Great to see some of you had used my "env" to get the zipline installed.
Here is an updated one for your reference:

https://anaconda.org/robinszeto/env_zipline
https://anaconda.org/robinszeto/env_zipline/2019.09.04.052239/download/env_zipline_20190904b_office.yml

Thanks and regards,
Robin

I'm glad it worked out, Laura.

Issues like these are the main reason why everyone advised me against writing this book. The problem is that any number of things can go wrong depending on local environments and unexpected changes in software or API calls, and much of it can't be predicted or preempted.

Luckily, there are kind and helpful people like Robin and Mr. Seahawk out there to assist! Thanks guys!

Andreas

And yet you wrote the book - thank you, I'm enjoying it - so here we are!

The problems are very normal (albeit icky) software dev problems and are largely addressable with a systematic and published approach to tool versioning and package management and documenting of the install process on a clean machine.

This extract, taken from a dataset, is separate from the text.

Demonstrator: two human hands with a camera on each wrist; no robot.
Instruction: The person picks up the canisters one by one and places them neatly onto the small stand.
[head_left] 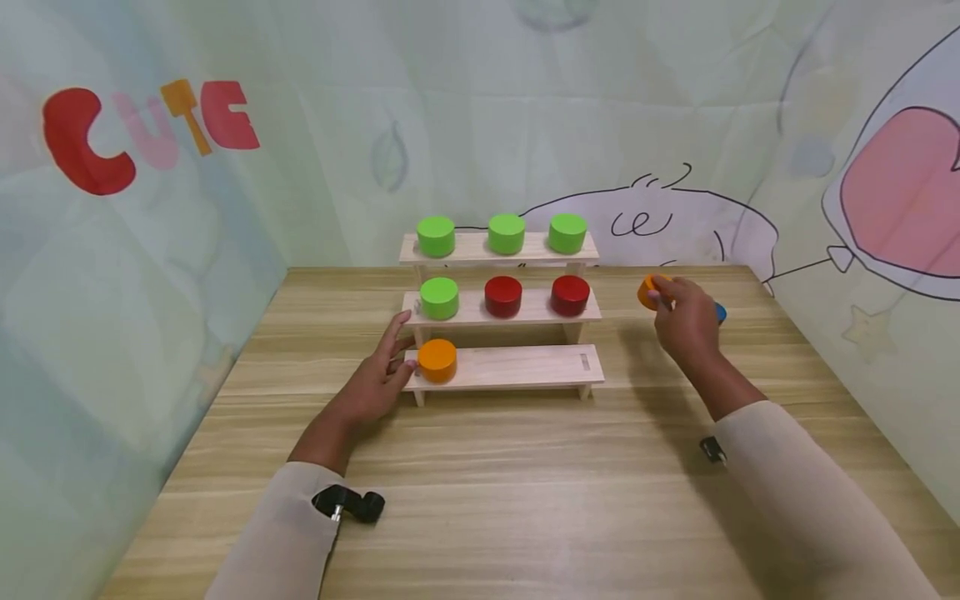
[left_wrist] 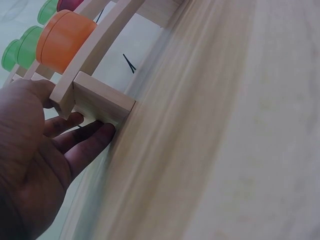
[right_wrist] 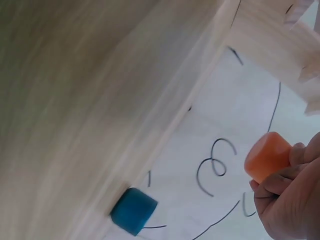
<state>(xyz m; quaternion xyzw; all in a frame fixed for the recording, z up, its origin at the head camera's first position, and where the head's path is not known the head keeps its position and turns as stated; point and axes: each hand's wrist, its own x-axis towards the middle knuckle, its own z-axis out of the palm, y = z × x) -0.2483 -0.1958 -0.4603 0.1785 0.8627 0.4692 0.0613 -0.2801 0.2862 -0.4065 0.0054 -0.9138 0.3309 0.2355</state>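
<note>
A three-tier wooden stand [head_left: 517,367] stands on the table. My left hand [head_left: 375,379] holds its left end, the thumb on the bottom shelf's end and fingers beneath, by the leg [left_wrist: 102,95]. My right hand [head_left: 688,321] pinches an orange cylinder [right_wrist: 267,156] in the air, right of the stand. A blue cylinder [right_wrist: 133,211] lies on the table beyond that hand, mostly hidden by it in the head view. Another orange cylinder [head_left: 437,361] sits at the left of the bottom shelf. Two red cylinders [head_left: 503,297] and a green cylinder [head_left: 438,299] share the middle shelf.
Three green cylinders, one of them the middle one [head_left: 506,234], line the top shelf. The wood-grain table [head_left: 480,500] meets a printed cloth backdrop [head_left: 337,167] at its back and sides. Small black devices [head_left: 348,503] are fastened at both sleeves.
</note>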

You have a good start in your book. It would be nice to have a repository for instructions and conda YML for the top couple OS variants across Mac/Windows/Linux, maybe linked to on your website? :-) Just an idea.

Thank you for your response,

Laura P

Ha, something tells me you've got a far deeper software engineering background than I do.

Although I've been programming since the 80s and started my first IT firm in the 90s, I really have no formal background in tech. My actual background is in finance and business, and on the tech side I've always taken a 'fly by the seat of your pants' approach. Which by the way is one of my favorite anglosaxan idioms since it makes no sense whatsoever. My approach is completely result focused and that often leads to doing things less by the book than a proper software engineer would have done.

Well, if you or anyone else out there would like to contribute to such a project, I'd be happy to help out, host it and give it visibility. :)

Funny thing though. So far, the book sold extremely well. Surprisingly well. I got a large amount of feedback, but only two really negative. One was quite upset because the book was far too difficult. The other was equally upset over the book being far too simplistic.

Hi,

The "Momentum Model" example in Ch 12 uses the bundle "ac_equities_db" (which, of course, we don't have) and changing it to "quandl" generates errors due to the symbol names you use in the index universe. An AC blessed fix for this would be appreciated.

Related, is there a better place to post errata than this thread?

I managed to get zipline working on a 2nd Win10 machine without any issues by following the instructions I posted (and updated). Yes, I have a sw eng background. BTW - "flying by the seat of your pants" is rooted in pilot lingo in reference how accurately your ass tells you some things about your flying that instruments don't capture. Modern F1 drivers talk about the same phenomenon and if you've ever raced a car around a track you quickly understand the term.

Regards, Laura

Ah, yes, I've realized that I was perhaps not clear enough on that one. I got a few questions like that already.

From chapter 12 on, you will need better data than you'll find for free. That means that you'll need to get your own data and build your own bundle to hook it up. That part is explained in chapters 23 and 24.

Initially I had those chapters up front, explaining how to make bundles and hook up your own data early on. I moved it to the back on advice from a fellow author, who pointed out that those technical chapters will make many casual readers drop off without getting to the models and trading stuff.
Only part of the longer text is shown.